In risk-adjusted Inverse Probability Weighting analyses including 60,734 adults admitted to 360 intensive care units across the United States between January 2006 and December 2010, in-hospital mortality was intermediate in the Sal group (20.2%), lower in the Sal + Bal group (17.7%, P < 0.001), higher in the Sal + Col group (24.2%, P < 0.001), and similar in the Sal + Bal + Col group (19.2%, P = 0.401). In pairwise propensity score-matched comparisons, the administration of balanced crystalloids by hospital day 2 was consistently associated with lower mortality, whether colloids were used (relative risk, 0.84; 95% CI, 0.76 to 0.92) or not (relative risk, 0.79; 95% CI, 0.70 to 0.89). The association between colloid use and in-hospital mortality was inconsistent, and survival was not uniformly affected, whereas LOS and costs per day were uniformly increased. Results were robust in sensitivity analyses.

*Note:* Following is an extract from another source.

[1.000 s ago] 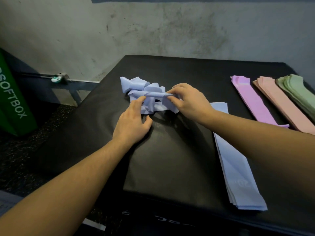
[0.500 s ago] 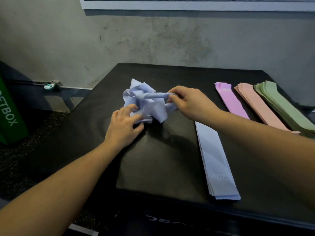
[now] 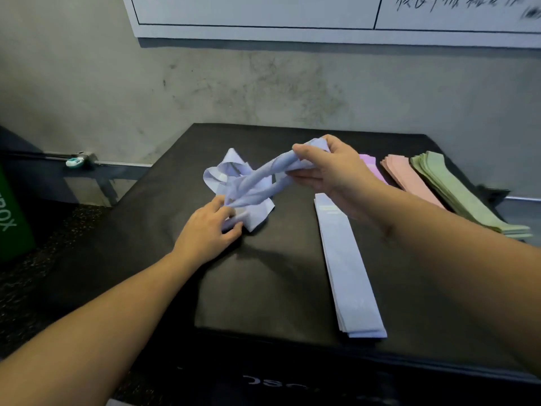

During the initial resuscitation of adults with severe sepsis/septic shock, the types of IV fluids used may impact in-hospital mortality. When compared with the administration of isotonic saline exclusively during resuscitation, the coadministration of balanced crystalloids is associated with lower in-hospital mortality and no difference in LOS or costs per day. When colloids are coadministered, LOS and costs per day are increased without improved survival. A large randomized controlled trial evaluating crystalloid choice is warranted. Meanwhile, the use of balanced crystalloids seems reasonable. (Anesthesiology 2015; 123:1385-93).
目前,指南建议在严重脓毒症/感染性休克期间通过静脉(IV)晶体进行初始复苏。白蛋白被建议作为替代物。然而,在实践中经常使用混合液,并且尚不清楚使用的 IV 液的特定混合物是否会影响结果。本研究的目的是检验以下假设,即在严重脓毒症的初始复苏期间使用的 IV 液的特定混合物与重要的院内结局有关。
回顾性队列研究纳入了至少接受 2 L 晶体和升压药复苏的严重脓毒症患者,研究对象在第 2 天之前没有接受任何主要手术,并且住院时间( LOS )至少为 2 天。使用逆概率加权、倾向评分匹配和层次回归方法进行风险调整。将患者分为四组暴露类别:单独接受等渗盐水的患者(“ Sal ”专用)、盐水与平衡晶体的组合(“ Sal + Bal ”)、盐水与胶体的组合(“ Sal + Col ”)或盐水与平衡晶体和胶体的组合(“ Sal + Bal + Col ”)。院内死亡率为主要结局,住院 LOS 和幸存者每天的费用(成本)为次要结局。
在包括 2006 年 1 月至 2010 年 12 月期间在美国 360 个重症监护病房住院的 60734 名成年人的风险调整逆概率加权分析中,院内死亡率在 Sal 组为中等(20.2%),Sal + Bal 组较低(17.7%,P <0.001),Sal + Col 组较高(24.2%,P <0.001),Sal + Bal + Col 组相似(19.2%,P = 0.401)。在成对的倾向评分匹配比较中,在第 2 天使用平衡晶体始终与死亡率降低相关,无论是否使用胶体(相对风险,0.84;95%置信区间,0.76 至 0.92)。胶体使用与院内死亡率之间的关联不一致,生存率并未均匀受到影响,而 LOS 和每天的费用则均匀增加。敏感性分析结果稳健。
在严重脓毒症/感染性休克患者的初始复苏期间,使用的 IV 液类型可能会影响院内死亡率。与单独复苏时使用等渗盐水相比,同时给予平衡晶体与较低的院内死亡率相关,且 LOS 和每天的费用无差异。当同时使用胶体时,尽管没有改善生存率,但 LOS 和每天的费用会增加。需要进行大型随机对照试验来评估晶体选择。同时,使用平衡晶体似乎是合理的。(麻醉学 2015 年;123:1385-93)。